Are index funds better than managed funds?

To find the answer, one must revert to one of the great insights of modern finance - that markets are efficient.

Index funds are, by definition, passive investments in stocks mirroring exactly the composition of a popular index such as the Sensex, Nifty, FTSE-100 or the S&P 500. So the returns from an index fund will track the index, which it chooses as its benchmark (less fees and expenses).

Managed funds depend on the skills of their fund managers to choose stocks, the intent being to outperform popular indices (or what amounts to the same thing - the market). Naturally, active management is costlier - managed funds typically charge more fees than index funds.
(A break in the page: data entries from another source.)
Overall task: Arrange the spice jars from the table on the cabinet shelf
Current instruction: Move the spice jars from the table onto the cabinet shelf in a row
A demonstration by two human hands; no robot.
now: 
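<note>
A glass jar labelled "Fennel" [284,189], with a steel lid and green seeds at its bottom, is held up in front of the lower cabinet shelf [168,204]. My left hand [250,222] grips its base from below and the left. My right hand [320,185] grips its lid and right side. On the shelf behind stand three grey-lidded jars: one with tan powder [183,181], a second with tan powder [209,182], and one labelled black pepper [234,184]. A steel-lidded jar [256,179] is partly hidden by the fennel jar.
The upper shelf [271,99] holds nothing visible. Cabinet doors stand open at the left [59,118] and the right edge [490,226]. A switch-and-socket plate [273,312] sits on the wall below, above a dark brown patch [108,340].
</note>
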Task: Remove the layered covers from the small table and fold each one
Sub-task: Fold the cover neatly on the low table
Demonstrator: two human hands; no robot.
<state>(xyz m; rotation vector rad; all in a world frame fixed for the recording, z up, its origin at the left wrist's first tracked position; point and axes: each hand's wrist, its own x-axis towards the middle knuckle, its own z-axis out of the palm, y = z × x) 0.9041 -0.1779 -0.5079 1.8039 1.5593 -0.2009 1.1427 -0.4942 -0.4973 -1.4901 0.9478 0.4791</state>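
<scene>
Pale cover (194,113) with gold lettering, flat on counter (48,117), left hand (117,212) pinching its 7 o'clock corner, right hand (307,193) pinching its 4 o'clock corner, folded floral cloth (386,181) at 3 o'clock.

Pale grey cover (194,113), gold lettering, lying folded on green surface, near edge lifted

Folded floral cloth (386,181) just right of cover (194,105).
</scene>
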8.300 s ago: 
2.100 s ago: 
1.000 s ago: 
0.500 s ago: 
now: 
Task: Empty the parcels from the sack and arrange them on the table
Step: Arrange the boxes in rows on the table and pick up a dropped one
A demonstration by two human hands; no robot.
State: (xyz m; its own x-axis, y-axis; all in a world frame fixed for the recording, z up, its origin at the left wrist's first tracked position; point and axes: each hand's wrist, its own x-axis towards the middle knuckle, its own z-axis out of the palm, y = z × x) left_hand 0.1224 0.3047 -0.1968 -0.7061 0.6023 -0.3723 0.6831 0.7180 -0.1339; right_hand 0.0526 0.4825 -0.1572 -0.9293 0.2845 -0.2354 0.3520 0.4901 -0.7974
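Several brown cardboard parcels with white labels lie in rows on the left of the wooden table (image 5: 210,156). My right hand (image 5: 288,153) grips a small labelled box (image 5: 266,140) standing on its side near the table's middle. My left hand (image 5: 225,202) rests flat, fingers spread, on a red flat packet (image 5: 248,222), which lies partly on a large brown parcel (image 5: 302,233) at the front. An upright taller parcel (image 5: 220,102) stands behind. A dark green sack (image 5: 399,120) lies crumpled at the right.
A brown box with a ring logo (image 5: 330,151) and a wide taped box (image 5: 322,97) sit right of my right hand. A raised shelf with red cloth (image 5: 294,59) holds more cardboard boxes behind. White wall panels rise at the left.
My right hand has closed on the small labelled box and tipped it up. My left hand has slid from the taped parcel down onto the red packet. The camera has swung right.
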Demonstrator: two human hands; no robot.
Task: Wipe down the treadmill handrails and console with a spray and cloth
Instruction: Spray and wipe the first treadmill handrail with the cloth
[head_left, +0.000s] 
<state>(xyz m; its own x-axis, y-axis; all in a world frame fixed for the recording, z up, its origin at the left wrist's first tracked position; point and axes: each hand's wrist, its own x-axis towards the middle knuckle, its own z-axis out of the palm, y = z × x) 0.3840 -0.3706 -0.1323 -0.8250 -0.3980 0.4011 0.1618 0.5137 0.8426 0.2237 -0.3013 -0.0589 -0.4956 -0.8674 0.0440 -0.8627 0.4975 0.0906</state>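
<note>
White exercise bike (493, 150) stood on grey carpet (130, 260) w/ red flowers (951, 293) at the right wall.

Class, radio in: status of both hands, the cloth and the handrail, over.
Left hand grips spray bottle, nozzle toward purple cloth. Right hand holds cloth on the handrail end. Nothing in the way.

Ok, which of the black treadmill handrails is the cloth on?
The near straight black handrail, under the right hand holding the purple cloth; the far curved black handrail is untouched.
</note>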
But with what results? Academic research with historical and cross-sectional data has more or less conclusively proved that managed funds have not done better than the index for any sustained period of time. An investor is better off simply investing in index funds, assured as he is of at least the index return. This is the theory of efficient markets.

In India, managed funds handily beat the index till the start of the current bull run in 2002-03. In the last three to four years, given the several fold rise in the Sensex and Nifty, managed funds have found it hard to match the performance of the indices. Besides, the volatility has been stomach-churning. The last three years have seen four occasions when the market fell thousands of points in days only to bounce back to even higher levels.

An index fund manager (and investor) can just sit back and relax knowing his return cannot fall below the index. The active money manager must break his head and guess whether the fall is purely temporary or portends worse things to come. He usually gets it wrong and that is reflected in the submarket returns from almost all managed funds in the last year or two.

What, in fact, we need is many more of exchange - traded funds (ETFs), which are even cheaper than index funds. In contrast to (open-ended) index funds, ETFs do not offer entry and exit through the fund but are listed and traded on stock exchanges (hence the name exchange - traded). They do not incur the cost of day-to-day liquidity management in an open-ended index fund, which must handle daily sales and repurchases of redeeming investors (including savvy ones trying to time the market).

Competition reduces returns. The deteriorating performance of Indian mutual funds is clearly because of mushrooming fund managers researching and chasing the same stocks, significantly shrinking undervalued opportunities. This trend can only strengthen over time. An Infosys, a Suzlon, Pantaloon or an IVRCL is a rare phenomenon and even those lucky enough to have invested in one these companies would hardly expect to repeat the success in their lifetime.

Of course, the search for such gems will continue. And that is what keeps fund managers on their toes and the market efficient.